To run Nixiesearch in a standalone mode, use the standalone
CLI subcommand:
docker run -i -t nixiesearch/nixiesearch:latest -v <dir>:/data standalone --config /data/conf.yaml
You will see in the logs that Indexer HTTP service is listening on a port 8080:
14:11:50.616 INFO ai.nixiesearch.index.Searcher$ - opening index movies
14:11:50.759 INFO a.n.main.subcommands.StandaloneMode$ - ███╗ ██╗██╗██╗ ██╗██╗███████╗███████╗███████╗ █████╗ ██████╗ ██████╗██╗ ██╗
14:11:50.759 INFO a.n.main.subcommands.StandaloneMode$ - ████╗ ██║██║╚██╗██╔╝██║██╔════╝██╔════╝██╔════╝██╔══██╗██╔══██╗██╔════╝██║ ██║
14:11:50.759 INFO a.n.main.subcommands.StandaloneMode$ - ██╔██╗ ██║██║ ╚███╔╝ ██║█████╗ ███████╗█████╗ ███████║██████╔╝██║ ███████║
14:11:50.759 INFO a.n.main.subcommands.StandaloneMode$ - ██║╚██╗██║██║ ██╔██╗ ██║██╔══╝ ╚════██║██╔══╝ ██╔══██║██╔══██╗██║ ██╔══██║
14:11:50.759 INFO a.n.main.subcommands.StandaloneMode$ - ██║ ╚████║██║██╔╝ ██╗██║███████╗███████║███████╗██║ ██║██║ ██║╚██████╗██║ ██║
14:11:50.759 INFO a.n.main.subcommands.StandaloneMode$ - ╚═╝ ╚═══╝╚═╝╚═╝ ╚═╝╚═╝╚══════╝╚══════╝╚══════╝╚═╝ ╚═╝╚═╝ ╚═╝ ╚═════╝╚═╝ ╚═╝
14:11:50.759 INFO a.n.main.subcommands.StandaloneMode$ -
14:11:50.787 INFO o.h.ember.server.EmberServerBuilder - Ember-Server service bound to address: [::]:8080
After that you can HTTP POST the documents file to the _index
indexing endpoint:
$ curl -XPOST -d @movies.jsonl http://localhost:8080/movies/_index
{"result":"created","took":8113}
You will also see the indexing progress in the logs:
14:12:11.026 INFO ai.nixiesearch.api.IndexRoute - PUT /movies/_index
May 24, 2024 2:12:11 PM org.apache.lucene.internal.vectorization.VectorizationProvider lookup
WARNING: Java vector incubator module is not readable. For optimal vector performance, pass '--add-modules jdk.incubator.vector' to enable Vector API.

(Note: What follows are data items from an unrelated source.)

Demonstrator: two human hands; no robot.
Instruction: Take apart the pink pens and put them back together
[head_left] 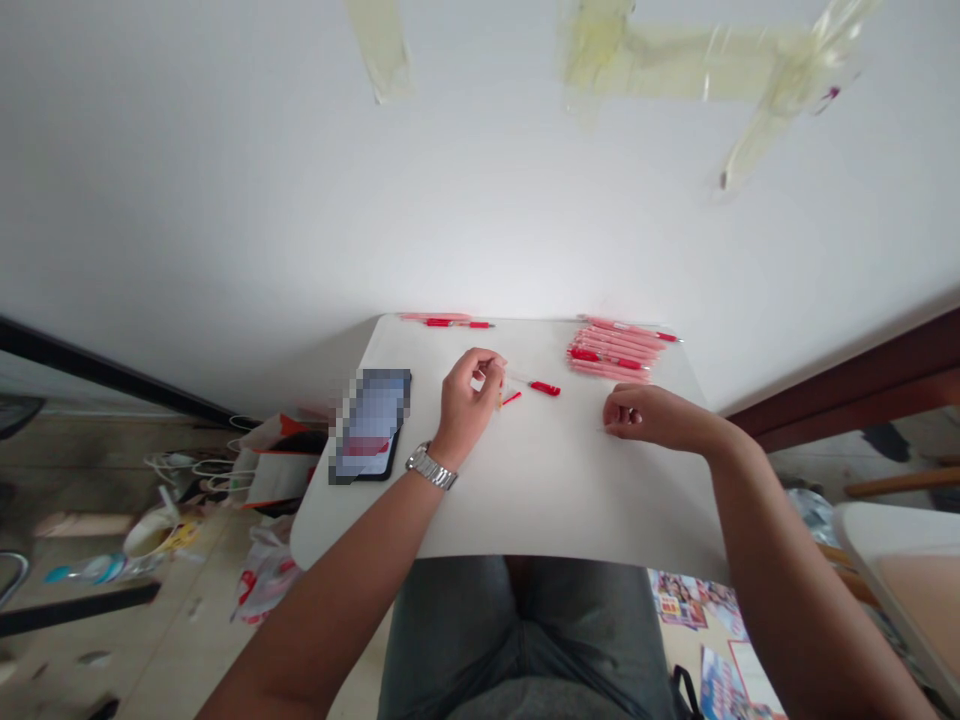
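Observation:
My left hand (472, 392), wearing a metal watch, is over the middle of the white table with thumb and index finger pinched together. What sits in the pinch is too small to make out. Right beside those fingertips is a clear pen barrel with a red grip (545, 388); whether the fingers touch it, I cannot tell. A short red stick (511, 398) lies just below it. To the right, my right hand (628, 412) hovers with curled fingers. A faint thin tip shows by them, but its kind is unclear.
Several pink-and-red pens (619, 345) are piled at the back right. More pens (457, 323) lie along the back left edge by the wall. A phone (373, 425) with a blurred screen rests at the left. Bags and a bottle (90, 570) are on the floor.

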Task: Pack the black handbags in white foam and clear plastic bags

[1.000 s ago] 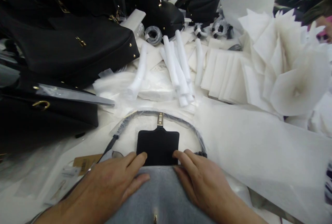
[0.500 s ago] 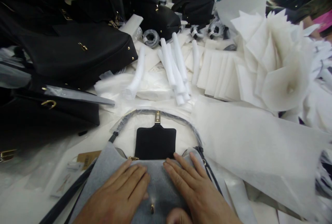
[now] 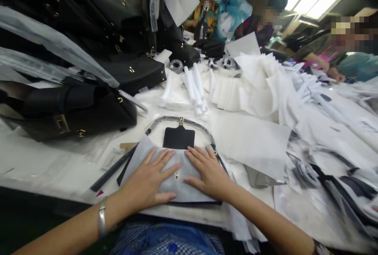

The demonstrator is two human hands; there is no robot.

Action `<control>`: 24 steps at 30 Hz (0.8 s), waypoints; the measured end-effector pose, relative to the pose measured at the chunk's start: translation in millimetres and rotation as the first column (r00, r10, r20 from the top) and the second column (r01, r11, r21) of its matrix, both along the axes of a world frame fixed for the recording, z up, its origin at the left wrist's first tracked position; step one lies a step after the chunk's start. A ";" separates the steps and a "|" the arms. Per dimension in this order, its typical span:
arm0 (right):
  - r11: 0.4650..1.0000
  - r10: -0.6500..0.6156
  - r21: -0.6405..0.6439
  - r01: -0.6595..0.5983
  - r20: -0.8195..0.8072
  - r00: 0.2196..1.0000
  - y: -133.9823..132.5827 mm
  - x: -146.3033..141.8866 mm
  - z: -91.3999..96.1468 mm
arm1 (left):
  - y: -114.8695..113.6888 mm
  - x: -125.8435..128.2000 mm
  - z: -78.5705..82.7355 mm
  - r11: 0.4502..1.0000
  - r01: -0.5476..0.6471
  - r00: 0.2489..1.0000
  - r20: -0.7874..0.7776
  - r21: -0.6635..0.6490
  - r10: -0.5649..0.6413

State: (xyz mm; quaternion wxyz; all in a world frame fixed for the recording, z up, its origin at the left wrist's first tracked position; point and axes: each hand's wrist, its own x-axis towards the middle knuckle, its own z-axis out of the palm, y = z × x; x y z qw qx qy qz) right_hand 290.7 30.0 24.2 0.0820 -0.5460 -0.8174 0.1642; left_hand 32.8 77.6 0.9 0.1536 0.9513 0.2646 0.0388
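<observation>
- Bag is lying on the table near its close edge, grey front facing up.
- Left hand is resting spread on that front, left of the clasp; right hand is resting likewise on the other side. Both are touching the bag with fingers fanned, grasping nothing.
- Flap is pointing away from the person, inside the arch that the plastic-wrapped handle is making.
- Strap is trailing out to the left.
- Black bags are crowding the left side.
- White rolls are blocking the space beyond the handle, with papers bunching to their right.
- White sheet is lying just right of the bag, partly covering a grey piece.
- Co-worker's hand is showing at the far right.
</observation>
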 end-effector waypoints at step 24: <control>0.941 0.236 0.291 -0.174 -0.196 0.952 -9.9 -22.7 -7.5 | -5.6 -4.9 -16.3 0.969 -0.001 0.968 0.244 0.247 -0.062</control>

14:12:12.175 INFO ai.nixiesearch.core.PrintProgress$ - processed 320 indexed docs, perf=279rps
14:12:13.366 INFO ai.nixiesearch.core.PrintProgress$ - processed 704 indexed docs, perf=322rps
14:12:14.549 INFO ai.nixiesearch.core.PrintProgress$ - processed 1088 indexed docs, perf=325rps
14:12:15.762 INFO ai.nixiesearch.core.PrintProgress$ - processed 1472 indexed docs, perf=317rps
14:12:16.896 INFO ai.nixiesearch.core.PrintProgress$ - processed 1792 indexed docs, perf=282rps
14:12:18.105 INFO ai.nixiesearch.core.PrintProgress$ - processed 2176 indexed docs, perf=318rps
14:12:19.140 INFO ai.nixiesearch.api.IndexRoute - completed indexing, took 8113ms
14:12:19.143 INFO ai.nixiesearch.api.API$ - HTTP/1.1 POST /movies/_index
14:12:19.143 INFO ai.nixiesearch.api.API$ - HTTP/1.1 200 OK
Finally, flush the index to disk, using the _flush
endpoint:
$ curl -XPOST http://localhost:8080/movies/_flush
Nixiesearch will synchonously flush the index, and acknowledge the request with an empty (200 OK) response.